# REQUIRED ACTION
When you reach the line containing "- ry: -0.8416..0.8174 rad" in the data below, begin returning lines exactly as written, and stop once the line containing "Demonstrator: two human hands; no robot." has been returned.

BEGIN

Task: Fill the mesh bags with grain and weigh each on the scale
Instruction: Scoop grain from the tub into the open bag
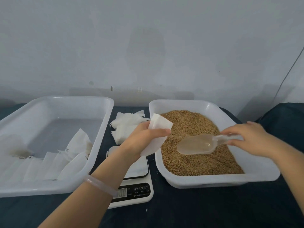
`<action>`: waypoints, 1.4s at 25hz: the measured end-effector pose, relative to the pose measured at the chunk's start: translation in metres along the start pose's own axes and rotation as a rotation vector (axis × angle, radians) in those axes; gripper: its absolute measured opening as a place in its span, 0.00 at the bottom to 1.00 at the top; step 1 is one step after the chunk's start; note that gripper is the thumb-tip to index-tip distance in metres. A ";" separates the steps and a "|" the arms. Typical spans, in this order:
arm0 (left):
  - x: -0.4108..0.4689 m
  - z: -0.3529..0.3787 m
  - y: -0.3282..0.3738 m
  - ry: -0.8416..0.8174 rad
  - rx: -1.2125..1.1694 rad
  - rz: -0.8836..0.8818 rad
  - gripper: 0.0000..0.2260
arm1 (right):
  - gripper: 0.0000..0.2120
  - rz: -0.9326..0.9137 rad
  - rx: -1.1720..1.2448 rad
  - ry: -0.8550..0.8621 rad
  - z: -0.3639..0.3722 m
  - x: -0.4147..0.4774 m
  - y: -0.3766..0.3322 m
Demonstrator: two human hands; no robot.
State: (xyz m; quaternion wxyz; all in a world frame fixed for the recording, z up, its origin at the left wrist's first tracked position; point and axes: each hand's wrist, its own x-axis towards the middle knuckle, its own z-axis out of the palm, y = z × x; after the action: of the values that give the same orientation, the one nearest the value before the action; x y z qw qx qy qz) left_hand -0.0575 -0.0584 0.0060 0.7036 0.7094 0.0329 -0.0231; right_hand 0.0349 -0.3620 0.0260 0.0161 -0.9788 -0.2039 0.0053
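Left hand (143,139) is wrapped around a limp, flat white mesh bag (160,124), its open end sticking up past the thumb, right over the left rim of the white plastic tray (213,181) of golden-brown grain (197,163). Right hand (253,139) pinches the handle of a clear plastic scoop (195,144), its see-through bowl low over the grain. The white digital scale (139,191) sits under the left forearm, toward the near edge of the dark table (205,211).

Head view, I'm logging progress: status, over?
Left hand grips flat mesh bag. Right hand holds clear scoop over grain, scoop looks empty. No bag seen on scale; nothing in the way.
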 end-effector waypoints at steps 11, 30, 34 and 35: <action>0.027 0.030 -0.007 0.110 0.361 0.198 0.24 | 0.17 -0.033 0.250 -0.045 0.018 -0.010 -0.013; 0.041 0.060 -0.025 0.077 0.523 0.247 0.23 | 0.13 0.005 0.345 0.000 -0.077 -0.024 0.014; 0.042 0.061 -0.026 0.068 0.497 0.267 0.23 | 0.13 0.034 0.251 -0.059 -0.081 -0.016 0.006; 0.042 0.061 -0.026 0.065 0.495 0.273 0.23 | 0.13 0.039 0.232 -0.071 -0.082 -0.015 0.004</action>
State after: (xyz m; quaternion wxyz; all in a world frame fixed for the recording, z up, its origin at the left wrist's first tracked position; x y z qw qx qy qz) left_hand -0.0172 -0.1190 -0.0235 0.5040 0.8580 -0.0470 0.0871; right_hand 0.0245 -0.3744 0.1078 0.1222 -0.9734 -0.1831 0.0638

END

# SOLUTION BELOW
  - ry: -0.8416..0.8174 rad
  - rx: -1.2125..1.1694 rad
  - rz: -0.8836..0.8818 rad
  - gripper: 0.0000..0.2260
arm1 (right):
  - gripper: 0.0000..0.2120
  - rz: -0.9326..0.9137 rad
  - rx: -1.1720..1.2448 rad
  - ry: -0.8550..0.8621 rad
  - z: -0.3639..0.3722 m
  - x: -0.4147..0.4774 m
  - y: -0.3766..0.3322 m
Demonstrator: two human hands; no robot.

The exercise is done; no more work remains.